The exact form of F in Equation 2 (2nd or 3rd order polynomial) and the associated polynomial coefficients have not been unambiguously established for all situations, though in several cases a second order polynomial has been adopted (e.g. Feng et al., 2005).

Rrs(0+,$\lambda$) measurements are converted to below surface rrs(0-,$\lambda$)using \[ R_{rs}(0^+,\lambda)=T.r_{rs}(0^-,\lambda) \] where T is a transmission factor incorporating information including the Fresnel transmittance from water to air, the refractive index of seawater (invoking the n2 law of radiances) and several additional factors to deal with propagation of downwards irradiance (see Mobley 1999 and IOCCG 2019 for more details). The resulting conversion factor T exhibits only limited variability (0.50 < T < 0.57) and is usually assumed to have a value of 0.54.

Morel and Prieur (1977) adapted equation (1) to express sub-surface remote sensing reflectance rrs(0-,λ) as a function of the ratio bb(λ)/a(λ) (wM from here onward): \[ r_{rs}(0^-,\lambda)=\frac{L_u(0^-,\lambda)}{E_d(0^-,\lambda)}=\frac{R(0^-,\lambda)}{Q}=\frac{f}{Q}\frac{b_b(\lambda)}{a(\lambda)}=\frac{f}{Q}w_M \] where Q (sr) is the bidirectional function defined by Morel and Gentili (1996) as the ratio of upwards irradiance Eu(0-,λ) to upwards radiance, Lu(0-,λ), and expresses the non-isotropic character of the radiance distribution¹.

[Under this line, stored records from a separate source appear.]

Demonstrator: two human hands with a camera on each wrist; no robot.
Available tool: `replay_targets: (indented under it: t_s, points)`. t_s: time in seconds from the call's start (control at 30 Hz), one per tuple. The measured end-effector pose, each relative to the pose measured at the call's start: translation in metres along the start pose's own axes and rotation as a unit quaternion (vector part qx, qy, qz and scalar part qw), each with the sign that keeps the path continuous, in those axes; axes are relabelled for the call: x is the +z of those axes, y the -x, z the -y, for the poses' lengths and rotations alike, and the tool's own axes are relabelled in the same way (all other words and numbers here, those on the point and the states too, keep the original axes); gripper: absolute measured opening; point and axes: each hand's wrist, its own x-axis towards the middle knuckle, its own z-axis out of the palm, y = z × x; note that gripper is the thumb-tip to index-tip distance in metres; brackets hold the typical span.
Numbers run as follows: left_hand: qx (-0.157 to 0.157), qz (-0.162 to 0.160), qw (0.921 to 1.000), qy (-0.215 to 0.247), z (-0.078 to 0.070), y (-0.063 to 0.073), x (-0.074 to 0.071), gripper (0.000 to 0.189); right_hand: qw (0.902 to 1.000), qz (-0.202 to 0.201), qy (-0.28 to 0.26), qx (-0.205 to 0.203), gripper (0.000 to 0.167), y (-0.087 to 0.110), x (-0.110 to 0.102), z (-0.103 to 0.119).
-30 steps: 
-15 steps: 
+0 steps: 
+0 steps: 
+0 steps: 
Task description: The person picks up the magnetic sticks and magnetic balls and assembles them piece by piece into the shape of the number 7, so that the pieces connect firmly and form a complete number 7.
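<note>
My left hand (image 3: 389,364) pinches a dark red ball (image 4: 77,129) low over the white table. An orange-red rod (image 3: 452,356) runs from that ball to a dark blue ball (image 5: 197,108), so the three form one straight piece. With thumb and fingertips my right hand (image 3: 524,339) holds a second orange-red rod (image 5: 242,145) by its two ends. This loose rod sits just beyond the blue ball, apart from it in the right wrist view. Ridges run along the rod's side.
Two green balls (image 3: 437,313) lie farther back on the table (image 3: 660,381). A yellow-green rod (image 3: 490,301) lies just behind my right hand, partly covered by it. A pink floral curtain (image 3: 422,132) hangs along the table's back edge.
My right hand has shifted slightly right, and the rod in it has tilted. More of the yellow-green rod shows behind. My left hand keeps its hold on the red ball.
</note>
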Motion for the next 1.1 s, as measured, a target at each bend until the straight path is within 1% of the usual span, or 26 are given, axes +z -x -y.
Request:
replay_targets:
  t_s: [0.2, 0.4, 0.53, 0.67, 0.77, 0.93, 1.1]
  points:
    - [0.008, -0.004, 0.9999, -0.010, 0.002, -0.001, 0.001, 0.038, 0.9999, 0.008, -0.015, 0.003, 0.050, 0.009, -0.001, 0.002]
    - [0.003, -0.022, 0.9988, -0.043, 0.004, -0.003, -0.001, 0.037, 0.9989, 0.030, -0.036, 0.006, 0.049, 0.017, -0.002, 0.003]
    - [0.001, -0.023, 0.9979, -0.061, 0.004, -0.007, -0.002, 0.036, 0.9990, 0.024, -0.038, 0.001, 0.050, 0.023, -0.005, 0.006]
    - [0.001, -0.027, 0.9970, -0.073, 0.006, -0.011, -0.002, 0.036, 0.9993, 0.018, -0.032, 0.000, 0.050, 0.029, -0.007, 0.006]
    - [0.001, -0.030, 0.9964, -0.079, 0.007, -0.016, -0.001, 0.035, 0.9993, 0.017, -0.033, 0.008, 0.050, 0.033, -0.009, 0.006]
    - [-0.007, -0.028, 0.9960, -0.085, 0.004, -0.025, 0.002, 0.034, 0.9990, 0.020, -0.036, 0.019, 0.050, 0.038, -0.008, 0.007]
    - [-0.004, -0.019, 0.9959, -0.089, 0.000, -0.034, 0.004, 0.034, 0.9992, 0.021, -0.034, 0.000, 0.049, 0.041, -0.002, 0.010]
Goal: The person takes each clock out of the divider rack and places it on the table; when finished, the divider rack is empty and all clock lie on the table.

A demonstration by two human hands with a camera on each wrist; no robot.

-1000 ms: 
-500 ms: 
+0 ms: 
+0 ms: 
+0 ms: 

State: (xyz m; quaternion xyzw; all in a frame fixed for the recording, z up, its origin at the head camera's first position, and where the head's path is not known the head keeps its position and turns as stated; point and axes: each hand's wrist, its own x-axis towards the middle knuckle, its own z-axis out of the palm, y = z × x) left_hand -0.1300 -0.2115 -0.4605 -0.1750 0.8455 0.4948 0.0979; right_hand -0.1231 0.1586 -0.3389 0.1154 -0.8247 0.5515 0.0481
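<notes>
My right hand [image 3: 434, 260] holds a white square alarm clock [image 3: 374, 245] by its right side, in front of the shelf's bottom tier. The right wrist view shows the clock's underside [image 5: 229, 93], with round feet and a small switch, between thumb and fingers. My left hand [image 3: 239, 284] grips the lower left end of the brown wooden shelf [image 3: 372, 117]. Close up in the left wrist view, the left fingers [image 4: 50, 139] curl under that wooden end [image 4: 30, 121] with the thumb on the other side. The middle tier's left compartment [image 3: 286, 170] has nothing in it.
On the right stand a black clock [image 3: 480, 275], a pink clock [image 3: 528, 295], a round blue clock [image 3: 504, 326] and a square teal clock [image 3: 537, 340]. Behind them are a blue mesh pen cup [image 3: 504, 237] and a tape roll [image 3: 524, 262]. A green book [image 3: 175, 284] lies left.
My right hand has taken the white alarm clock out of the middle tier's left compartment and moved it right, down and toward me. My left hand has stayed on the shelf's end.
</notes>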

In contemporary ocean colour processing (Werdell et al., 2018), rrs(0-,λ) is more often expressed as a function of IOPs following the approach of Gordon et al. (1988) using the ratio of bb(λ)/[a(λ)+bb(λ)] (wG from here onward) \[ r_{rs}(0^-,\lambda)=\frac{L_u(0^-,\lambda)}{E_d(0^-,\lambda)}=\frac{R(0^-,\lambda)}{Q}=g_0w_G+g_1w_G^2 \] Taking Equations 3, 4 and 5 together, it is clear that Rrs(0+,λ) can be related to IOPs through either wG or wM. However, the apparently simple form of equations 4 and 5 is deceptive. f and Q are variables from a series of paper.

Morel and Gentili (1991, 1993, 1996) explored variability in f and Q, with the f/Q factor found to be variable in the range 0.075- 0.12 in oceanic (Case 1) waters and affected by solar zenith angle, sensor viewing geometry, in- water constituent concentrations and wavelength.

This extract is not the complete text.